Adobe’s AI-Powered Growth Engine Accelerates
Adobe’s industry-leading suite—Photoshop, Illustrator, Premiere Pro, and Acrobat—has long defined creative workflows across enterprises and professionals globally. What’s shifting the narrative is the company’s aggressive pivot toward cloud-based delivery and AI-infused capabilities that embed automation and generative features directly into customer workflows.
The stickiness factor cannot be overlooked. Adobe customers become deeply embedded in the company’s ecosystem, creating a natural moat that makes switching costs prohibitively high. This customer loyalty became evident in Adobe’s latest quarterly performance, which delivered record Q4 revenues. For the full fiscal year 2025, the company showcased broad-based momentum across its business segments, translating into robust annual recurring revenue (ARR) growth.
What stands out most is consistency: Adobe has posted double-digit percentage year-over-year sales growth for nine consecutive quarters. This streak underscores the enduring appeal of its AI-driven offerings in an increasingly automation-hungry market. From a valuation perspective, ADBE trades at 14.2x forward 12-month earnings—nearly a 40% discount relative to the S&P 500—suggesting the market has yet to fully price in the company’s growth potential.
Consensus estimates for fiscal year 2026 project 12% adjusted EPS growth, with 2027 forecasted at 13.4%, providing tangible support for a meaningful rebound narrative in Adobe shares.
Salesforce’s Strong Fundamentals Signal Comeback Potential
Salesforce stands as the dominant AI-powered Customer Relationship Management platform globally, enabling organizations to manage customer data, automate sales and marketing operations, and deepen customer engagement at scale. Like Adobe, Salesforce benefits from formidable customer stickiness—once businesses integrate CRM workflows into their operations, departing becomes operationally disruptive.
Recent quarterly results reveal mounting momentum. The company’s remaining performance obligation (RPO)—a forward-looking indicator of committed customer revenue—surged 12% year-over-year to $59.5 billion, signaling robust demand momentum. Operating cash generation also accelerated, climbing 17% year-over-year to $2.3 billion. Management’s shareholder-friendly posture was evident through $3.8 billion in share repurchases and $395 million in dividends during the period.
Most notably, Salesforce raised its fiscal 2026 sales guidance following the earnings release, a significant signal that reversed a negative sales revision trend. The updated outlook projects 9.5% year-over-year sales growth for the current fiscal year—evidence that the perceived gloom surrounding CRM shares may be overdone. This guidance raise historically correlates with sustained upside surprise potential, providing additional reason to monitor CRM closely heading into mid-2026.

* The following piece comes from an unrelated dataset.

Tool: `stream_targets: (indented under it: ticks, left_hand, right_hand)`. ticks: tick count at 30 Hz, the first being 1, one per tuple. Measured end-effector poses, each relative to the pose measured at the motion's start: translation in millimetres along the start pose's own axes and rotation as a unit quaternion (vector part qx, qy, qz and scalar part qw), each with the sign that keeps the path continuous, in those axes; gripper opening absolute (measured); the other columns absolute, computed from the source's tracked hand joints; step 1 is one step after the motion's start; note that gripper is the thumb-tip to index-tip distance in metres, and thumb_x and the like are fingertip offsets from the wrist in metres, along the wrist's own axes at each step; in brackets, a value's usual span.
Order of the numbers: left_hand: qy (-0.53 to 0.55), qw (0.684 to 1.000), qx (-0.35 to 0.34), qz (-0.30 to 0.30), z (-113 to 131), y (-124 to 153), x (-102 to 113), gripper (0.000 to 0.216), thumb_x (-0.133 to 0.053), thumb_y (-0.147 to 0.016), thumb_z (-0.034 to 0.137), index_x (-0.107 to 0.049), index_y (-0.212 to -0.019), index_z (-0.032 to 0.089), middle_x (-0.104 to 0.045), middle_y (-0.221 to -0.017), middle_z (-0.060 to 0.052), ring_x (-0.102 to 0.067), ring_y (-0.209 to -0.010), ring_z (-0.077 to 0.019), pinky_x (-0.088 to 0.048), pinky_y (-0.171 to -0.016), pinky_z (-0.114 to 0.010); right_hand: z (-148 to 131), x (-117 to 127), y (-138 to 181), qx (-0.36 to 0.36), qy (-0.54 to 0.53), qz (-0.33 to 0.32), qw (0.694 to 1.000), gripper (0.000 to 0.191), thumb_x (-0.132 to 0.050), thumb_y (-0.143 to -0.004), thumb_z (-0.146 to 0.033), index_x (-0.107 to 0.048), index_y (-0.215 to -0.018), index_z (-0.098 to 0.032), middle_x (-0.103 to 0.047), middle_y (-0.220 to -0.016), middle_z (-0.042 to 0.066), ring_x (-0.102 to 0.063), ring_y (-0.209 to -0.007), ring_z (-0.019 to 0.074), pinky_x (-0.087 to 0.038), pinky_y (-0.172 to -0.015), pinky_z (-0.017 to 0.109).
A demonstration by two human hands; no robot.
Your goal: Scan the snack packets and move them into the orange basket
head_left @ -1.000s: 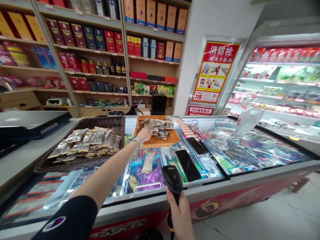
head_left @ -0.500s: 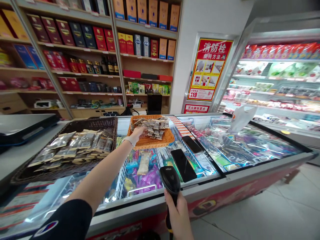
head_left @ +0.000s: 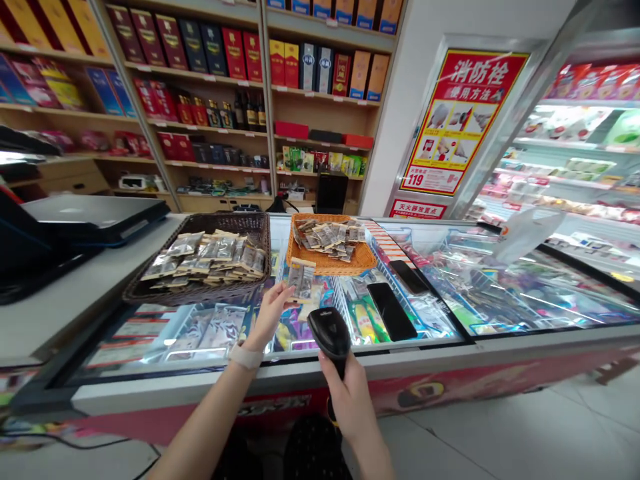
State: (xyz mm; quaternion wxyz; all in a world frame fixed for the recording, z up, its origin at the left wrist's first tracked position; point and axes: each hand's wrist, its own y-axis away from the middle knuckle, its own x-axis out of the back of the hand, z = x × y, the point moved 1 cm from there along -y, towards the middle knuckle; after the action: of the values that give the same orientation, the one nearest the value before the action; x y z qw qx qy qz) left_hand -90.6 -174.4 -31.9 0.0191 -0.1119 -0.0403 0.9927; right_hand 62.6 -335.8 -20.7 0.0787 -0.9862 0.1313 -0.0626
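Note:
My left hand (head_left: 270,313) is closed on a small clear snack packet (head_left: 302,279), held upright above the freezer's glass lid, just in front of the orange basket (head_left: 331,263) heaped with the same packets. My right hand (head_left: 350,397) grips a black barcode scanner (head_left: 330,332) by its handle, its head close below the packet. A dark wicker basket (head_left: 200,288) of flat silver packets sits to the left on the lid.
Two black phones (head_left: 393,311) lie on the chest freezer's glass lid (head_left: 450,293). A closed laptop (head_left: 90,215) rests on the grey counter at left. Shelves of boxed goods stand behind, and an open chiller with a fire-hydrant poster at right.
My left hand has pulled back from the orange basket towards me with a packet in it. The scanner has risen slightly to meet it. The camera has shifted left.

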Motion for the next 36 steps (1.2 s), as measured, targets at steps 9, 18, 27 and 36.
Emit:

A Fresh Opportunity for Stock Recovery in 2026
After languishing throughout 2025, Adobe and Salesforce are displaying the exact characteristics that historically precede meaningful share price recovery. Both companies are benefiting substantially from the AI megatrend, yet market sentiment hasn’t caught up—a classic disconnect that precedes stock reversals.

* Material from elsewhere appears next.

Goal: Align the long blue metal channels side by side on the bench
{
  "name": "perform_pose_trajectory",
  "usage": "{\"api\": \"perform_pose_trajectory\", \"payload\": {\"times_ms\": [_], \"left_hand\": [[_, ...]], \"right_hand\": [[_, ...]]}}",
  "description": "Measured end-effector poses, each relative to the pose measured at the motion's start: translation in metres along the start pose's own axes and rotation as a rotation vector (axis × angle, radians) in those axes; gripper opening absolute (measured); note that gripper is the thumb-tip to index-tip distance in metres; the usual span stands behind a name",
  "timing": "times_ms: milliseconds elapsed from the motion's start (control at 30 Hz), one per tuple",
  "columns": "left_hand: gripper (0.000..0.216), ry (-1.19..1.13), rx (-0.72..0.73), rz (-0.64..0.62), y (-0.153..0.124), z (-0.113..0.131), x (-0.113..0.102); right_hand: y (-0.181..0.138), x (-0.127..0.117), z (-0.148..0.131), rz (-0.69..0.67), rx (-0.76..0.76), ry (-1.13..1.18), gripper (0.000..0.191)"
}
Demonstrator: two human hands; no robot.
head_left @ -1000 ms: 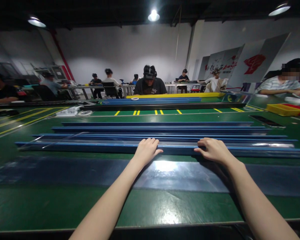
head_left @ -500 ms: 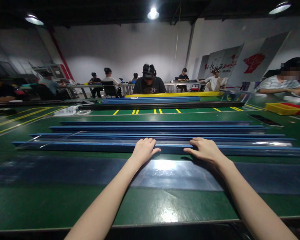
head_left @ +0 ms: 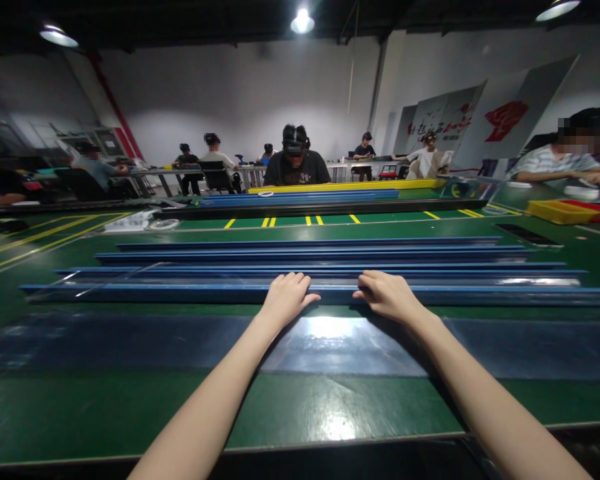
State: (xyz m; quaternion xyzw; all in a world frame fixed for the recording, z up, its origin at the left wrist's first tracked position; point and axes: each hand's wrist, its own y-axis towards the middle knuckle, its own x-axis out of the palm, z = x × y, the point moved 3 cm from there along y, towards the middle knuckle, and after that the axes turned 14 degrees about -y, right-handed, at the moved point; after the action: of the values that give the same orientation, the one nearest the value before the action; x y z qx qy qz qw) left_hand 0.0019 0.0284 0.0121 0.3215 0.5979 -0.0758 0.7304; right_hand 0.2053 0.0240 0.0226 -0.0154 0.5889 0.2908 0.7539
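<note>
Gripping the nearest blue rail (head_left: 155, 293), the left hand (head_left: 287, 297) and right hand (head_left: 387, 293) curl over its top edge, the rail extending past both; a clear plastic strip (head_left: 130, 340) lies on the desk (head_left: 340, 413) nearer than the hands, other rails (head_left: 220, 258) beyond.

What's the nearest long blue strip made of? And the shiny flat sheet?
Nearest blue strip: perhaps smooth plastic, from its even colour and straight edges, but painted metal could look the same. Flat sheet: probably glossy plastic film, because it looks thin and light glares off it.
</note>
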Motion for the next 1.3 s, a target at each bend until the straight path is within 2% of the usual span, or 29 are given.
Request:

The evidence is mounting. Strong quarterly earnings, ambitious corporate guidance, generous capital return programs, and clear AI-driven competitive advantages are all converging. These stocks merit close attention in 2026 as compelling comeback opportunities for investors who missed the broader technology rally. With valuations still reasonable and fundamentals strengthening, a rebound in these beaten-down tech stocks could reward patient investors willing to look past 2025’s underperformance.